FIG. 2 shows a glucose concentration test in rat serum. The horizontal axis indicates the elapsed time after intranasal administration. The vertical axis shows the ratio of the serum glucose concentration before administration and after administration.

[Explanation of symbols]

*: Control (Comparative Example 1) ●: Insulin (Comparative Example 2) □: 2HP-β-CyD (Comparative Example 3) Δ: HPE-101 (Comparative Example 4) ○: of 2HP-β-CyD and HPE-101 Two-component system (Test Example 1)
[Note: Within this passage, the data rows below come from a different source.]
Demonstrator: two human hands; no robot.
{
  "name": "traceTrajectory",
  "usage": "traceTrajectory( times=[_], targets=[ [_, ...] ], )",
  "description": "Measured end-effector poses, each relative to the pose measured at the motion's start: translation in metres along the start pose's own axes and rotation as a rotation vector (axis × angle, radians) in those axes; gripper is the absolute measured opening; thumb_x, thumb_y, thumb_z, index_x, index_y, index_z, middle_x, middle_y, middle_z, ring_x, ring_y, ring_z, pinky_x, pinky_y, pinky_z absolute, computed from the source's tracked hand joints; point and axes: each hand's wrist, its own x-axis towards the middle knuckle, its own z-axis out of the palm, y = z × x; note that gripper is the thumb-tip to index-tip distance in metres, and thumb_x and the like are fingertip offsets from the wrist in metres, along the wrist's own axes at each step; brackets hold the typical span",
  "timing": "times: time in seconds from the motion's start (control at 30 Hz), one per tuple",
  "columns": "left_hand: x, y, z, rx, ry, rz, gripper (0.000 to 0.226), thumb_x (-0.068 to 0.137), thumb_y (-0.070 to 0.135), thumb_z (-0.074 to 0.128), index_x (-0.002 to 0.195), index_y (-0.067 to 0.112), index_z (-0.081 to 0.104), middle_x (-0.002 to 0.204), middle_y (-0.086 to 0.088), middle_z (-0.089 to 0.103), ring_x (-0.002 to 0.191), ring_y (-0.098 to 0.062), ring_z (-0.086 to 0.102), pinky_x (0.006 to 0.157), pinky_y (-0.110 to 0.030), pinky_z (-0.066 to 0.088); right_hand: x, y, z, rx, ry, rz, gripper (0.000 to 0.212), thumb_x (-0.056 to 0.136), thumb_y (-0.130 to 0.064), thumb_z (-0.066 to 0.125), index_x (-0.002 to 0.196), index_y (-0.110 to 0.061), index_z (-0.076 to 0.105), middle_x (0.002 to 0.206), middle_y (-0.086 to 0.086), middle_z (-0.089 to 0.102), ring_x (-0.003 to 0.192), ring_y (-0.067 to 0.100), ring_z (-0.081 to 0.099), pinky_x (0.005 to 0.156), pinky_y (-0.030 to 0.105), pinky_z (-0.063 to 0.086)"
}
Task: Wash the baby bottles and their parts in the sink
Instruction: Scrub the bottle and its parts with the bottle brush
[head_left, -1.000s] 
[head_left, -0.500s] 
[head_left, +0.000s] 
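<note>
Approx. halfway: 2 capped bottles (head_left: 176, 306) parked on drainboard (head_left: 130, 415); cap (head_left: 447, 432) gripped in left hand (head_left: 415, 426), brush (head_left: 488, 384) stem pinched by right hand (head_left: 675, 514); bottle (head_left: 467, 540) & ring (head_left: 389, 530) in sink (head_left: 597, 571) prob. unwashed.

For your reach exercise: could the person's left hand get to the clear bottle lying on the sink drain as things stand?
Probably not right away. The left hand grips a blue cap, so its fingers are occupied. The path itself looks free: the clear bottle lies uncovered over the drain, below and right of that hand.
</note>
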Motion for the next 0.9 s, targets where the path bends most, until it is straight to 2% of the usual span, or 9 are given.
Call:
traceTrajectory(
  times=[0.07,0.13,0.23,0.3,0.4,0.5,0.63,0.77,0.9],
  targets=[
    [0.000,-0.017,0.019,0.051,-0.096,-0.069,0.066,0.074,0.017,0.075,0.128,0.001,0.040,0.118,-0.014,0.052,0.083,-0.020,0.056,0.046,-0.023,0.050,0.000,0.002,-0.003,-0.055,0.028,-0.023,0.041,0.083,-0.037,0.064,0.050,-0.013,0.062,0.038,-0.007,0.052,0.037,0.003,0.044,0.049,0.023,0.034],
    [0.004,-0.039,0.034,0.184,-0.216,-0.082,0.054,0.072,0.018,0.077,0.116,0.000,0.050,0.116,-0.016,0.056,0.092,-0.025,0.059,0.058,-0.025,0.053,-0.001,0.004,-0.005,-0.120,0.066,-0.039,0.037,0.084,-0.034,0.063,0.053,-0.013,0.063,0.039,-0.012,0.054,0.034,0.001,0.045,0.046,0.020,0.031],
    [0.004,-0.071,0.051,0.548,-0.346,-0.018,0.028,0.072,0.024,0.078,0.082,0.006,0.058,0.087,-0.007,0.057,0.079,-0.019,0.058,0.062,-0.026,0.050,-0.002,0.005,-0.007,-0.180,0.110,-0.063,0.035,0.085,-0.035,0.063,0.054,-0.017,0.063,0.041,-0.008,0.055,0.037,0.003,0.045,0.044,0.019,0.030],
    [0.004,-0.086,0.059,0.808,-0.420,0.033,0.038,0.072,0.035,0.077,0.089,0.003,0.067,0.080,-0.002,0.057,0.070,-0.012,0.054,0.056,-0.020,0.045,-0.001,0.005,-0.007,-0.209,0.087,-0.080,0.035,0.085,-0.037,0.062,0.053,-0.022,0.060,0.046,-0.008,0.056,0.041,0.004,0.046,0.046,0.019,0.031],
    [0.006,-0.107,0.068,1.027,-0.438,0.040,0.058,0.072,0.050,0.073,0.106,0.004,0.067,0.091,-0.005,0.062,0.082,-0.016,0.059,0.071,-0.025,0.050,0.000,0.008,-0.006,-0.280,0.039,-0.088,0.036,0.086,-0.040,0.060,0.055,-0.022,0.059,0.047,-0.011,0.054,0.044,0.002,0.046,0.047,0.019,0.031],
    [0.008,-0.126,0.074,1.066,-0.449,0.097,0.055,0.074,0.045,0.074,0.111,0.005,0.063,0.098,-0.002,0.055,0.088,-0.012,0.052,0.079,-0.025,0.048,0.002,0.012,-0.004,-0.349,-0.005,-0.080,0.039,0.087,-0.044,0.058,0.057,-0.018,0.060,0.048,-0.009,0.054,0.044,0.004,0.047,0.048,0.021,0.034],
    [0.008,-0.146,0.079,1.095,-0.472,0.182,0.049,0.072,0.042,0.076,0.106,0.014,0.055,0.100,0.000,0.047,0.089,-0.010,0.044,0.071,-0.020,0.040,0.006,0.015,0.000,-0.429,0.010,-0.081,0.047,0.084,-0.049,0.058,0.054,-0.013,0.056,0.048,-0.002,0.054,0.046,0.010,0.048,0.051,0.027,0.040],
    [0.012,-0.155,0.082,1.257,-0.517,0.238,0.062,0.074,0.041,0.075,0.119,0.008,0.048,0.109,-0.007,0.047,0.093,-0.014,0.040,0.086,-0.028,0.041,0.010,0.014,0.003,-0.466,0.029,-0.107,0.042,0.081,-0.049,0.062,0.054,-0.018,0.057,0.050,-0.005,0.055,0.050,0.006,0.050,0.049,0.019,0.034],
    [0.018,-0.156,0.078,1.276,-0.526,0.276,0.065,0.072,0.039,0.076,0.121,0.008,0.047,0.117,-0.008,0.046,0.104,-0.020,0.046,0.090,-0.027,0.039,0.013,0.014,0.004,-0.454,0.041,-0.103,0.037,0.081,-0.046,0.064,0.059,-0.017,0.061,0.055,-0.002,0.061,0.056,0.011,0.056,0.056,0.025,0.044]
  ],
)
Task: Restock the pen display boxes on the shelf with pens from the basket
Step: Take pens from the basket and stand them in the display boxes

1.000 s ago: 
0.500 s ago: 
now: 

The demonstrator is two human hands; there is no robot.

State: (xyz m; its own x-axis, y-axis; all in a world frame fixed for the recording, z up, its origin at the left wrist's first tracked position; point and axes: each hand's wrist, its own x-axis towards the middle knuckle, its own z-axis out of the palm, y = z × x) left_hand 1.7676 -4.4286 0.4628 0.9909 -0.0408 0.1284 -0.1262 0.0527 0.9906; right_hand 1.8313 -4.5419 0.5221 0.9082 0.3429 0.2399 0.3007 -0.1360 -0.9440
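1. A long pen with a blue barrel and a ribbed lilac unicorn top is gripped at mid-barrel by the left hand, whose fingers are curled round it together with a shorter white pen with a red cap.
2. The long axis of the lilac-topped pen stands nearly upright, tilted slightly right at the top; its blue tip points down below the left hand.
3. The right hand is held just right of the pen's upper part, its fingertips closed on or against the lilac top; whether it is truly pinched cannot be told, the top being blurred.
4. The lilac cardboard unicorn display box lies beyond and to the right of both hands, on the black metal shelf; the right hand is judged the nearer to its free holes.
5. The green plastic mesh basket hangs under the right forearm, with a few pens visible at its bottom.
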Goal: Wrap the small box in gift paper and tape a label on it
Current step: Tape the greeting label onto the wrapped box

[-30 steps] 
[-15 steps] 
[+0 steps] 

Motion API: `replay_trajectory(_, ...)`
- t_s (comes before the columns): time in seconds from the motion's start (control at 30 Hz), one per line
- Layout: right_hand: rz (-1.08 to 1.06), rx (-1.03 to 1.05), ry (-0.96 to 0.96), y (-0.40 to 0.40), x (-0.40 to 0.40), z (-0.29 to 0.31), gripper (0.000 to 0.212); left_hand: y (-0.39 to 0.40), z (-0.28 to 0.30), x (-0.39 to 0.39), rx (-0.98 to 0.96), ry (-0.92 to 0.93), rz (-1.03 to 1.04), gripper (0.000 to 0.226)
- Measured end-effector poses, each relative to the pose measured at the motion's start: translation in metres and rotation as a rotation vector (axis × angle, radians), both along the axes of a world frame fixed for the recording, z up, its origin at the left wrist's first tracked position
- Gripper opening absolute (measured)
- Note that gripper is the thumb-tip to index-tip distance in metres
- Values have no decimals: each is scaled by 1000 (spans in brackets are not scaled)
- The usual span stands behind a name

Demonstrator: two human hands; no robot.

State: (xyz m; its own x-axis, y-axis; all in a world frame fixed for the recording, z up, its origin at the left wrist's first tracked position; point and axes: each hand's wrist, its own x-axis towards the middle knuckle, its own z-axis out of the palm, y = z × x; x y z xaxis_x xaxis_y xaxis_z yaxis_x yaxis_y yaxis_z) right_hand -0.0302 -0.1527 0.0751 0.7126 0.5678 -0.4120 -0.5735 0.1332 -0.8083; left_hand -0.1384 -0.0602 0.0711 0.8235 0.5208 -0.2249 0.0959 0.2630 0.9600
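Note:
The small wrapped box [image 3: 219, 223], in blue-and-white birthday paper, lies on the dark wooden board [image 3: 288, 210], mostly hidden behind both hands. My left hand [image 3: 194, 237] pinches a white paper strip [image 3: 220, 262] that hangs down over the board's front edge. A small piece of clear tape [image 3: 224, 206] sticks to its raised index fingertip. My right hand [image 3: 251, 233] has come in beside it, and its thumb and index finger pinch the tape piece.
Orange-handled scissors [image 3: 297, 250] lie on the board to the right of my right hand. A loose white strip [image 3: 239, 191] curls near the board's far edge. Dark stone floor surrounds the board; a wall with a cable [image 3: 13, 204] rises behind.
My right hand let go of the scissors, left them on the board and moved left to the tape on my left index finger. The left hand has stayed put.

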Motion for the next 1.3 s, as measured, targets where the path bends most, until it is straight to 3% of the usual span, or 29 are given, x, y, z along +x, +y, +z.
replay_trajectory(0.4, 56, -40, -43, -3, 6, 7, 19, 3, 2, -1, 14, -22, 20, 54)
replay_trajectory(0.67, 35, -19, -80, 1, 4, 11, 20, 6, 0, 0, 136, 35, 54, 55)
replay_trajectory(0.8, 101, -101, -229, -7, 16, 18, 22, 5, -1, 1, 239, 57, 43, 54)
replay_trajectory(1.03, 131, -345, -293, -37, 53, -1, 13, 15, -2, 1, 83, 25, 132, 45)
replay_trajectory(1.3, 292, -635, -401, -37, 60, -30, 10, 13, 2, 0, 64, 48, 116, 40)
FIG. 3 shows the effect of a mixture of HPE-101 and cyclodextrins on the hemolytic action of human erythrocytes. The horizontal axis represents the logarithm of the HPE-101 concentration (μM), and the vertical axis represents the hemolysis rate (%).

[Explanation of symbols]

 ●: HPE-101 alone without CyD △: β-CyD (1 mM) and HPE-101 □: 2HP-α-CyD (1 mM) and HPE-101 ○: 2HP-β-CyD (1 mM) and HPE-101 101

──────────────────────────────────────────────────続 き Continued on the front page (51) Int.Cl. ⁷ Identification symbol FI A61K 47/40 A61K 47/40 (56) References JP-A-62-238261 (JP, A) JP-A-62-39572 (JP) , A) JP-A-61-109738 (JP, A) (58) Fields investigated (Int. Cl. ⁷ , DB name) A61K 9/00-9/72 A61K 47/00-47/48 CA (STN) REGISTRY (STN) MEDLINE (STN)

Claims (6)

(57) [Claims] (1) 2,6-di-O-methyl- (α, β or γ) -cyclodextrin, 2,3,6-tri-O-methyl- (α, β or γ) -cyclodextrin, −
Hydroxyethyl- (α, β or γ) -cyclodextrin, 2-hydroxypropyl- (α, β or γ)
-Cyclodextrin, 3-hydroxypropyl- (α,
β- or γ) -cyclodextrin, and one or more water-soluble cyclodextrins selected from the group consisting of 2,3-dihydroxypropyl- (α, β or γ) -cyclodextrin and 1- [2- ( Decylthio) ethyl]
An absorption enhancer comprising a composition containing azacyclopentan-2-one. 2. The absorption enhancer according to claim 1, wherein the water-soluble cyclodextrin is 2-hydroxypropyl- (α, β or γ) -cyclodextrin. 3. The absorption enhancer according to claim 1, wherein the water-soluble cyclodextrin is 2-hydroxypropyl-β-cyclodextrin. 4. A 2,6-di-O-methyl- (α, β or γ) -cyclodextrin, 2,3,6-tri-O-methyl- (α, β or γ) -cyclodextrin, −
Hydroxyethyl- (α, β or γ) -cyclodextrin, 2-hydroxypropyl- (α, β or γ)
-Cyclodextrin, 3-hydroxypropyl- (α,
β- or γ) -cyclodextrin, and one or more water-soluble cyclodextrins selected from the group consisting of 2,3-dihydroxypropyl- (α, β or γ) -cyclodextrin and 1- [2- ( Decylthio) ethyl]
An external preparation containing azacyclopentan-2-one and a pharmaceutically active ingredient. 5. The method according to claim 1, wherein the cyclodextrin having high water solubility is 2-
The external preparation according to claim 4, which is hydroxypropyl- (α, β or γ) -cyclodextrin. 6. A cyclodextrin having a high water solubility is 2-
The external preparation according to claim 4, which is hydroxypropyl-β-cyclodextrin.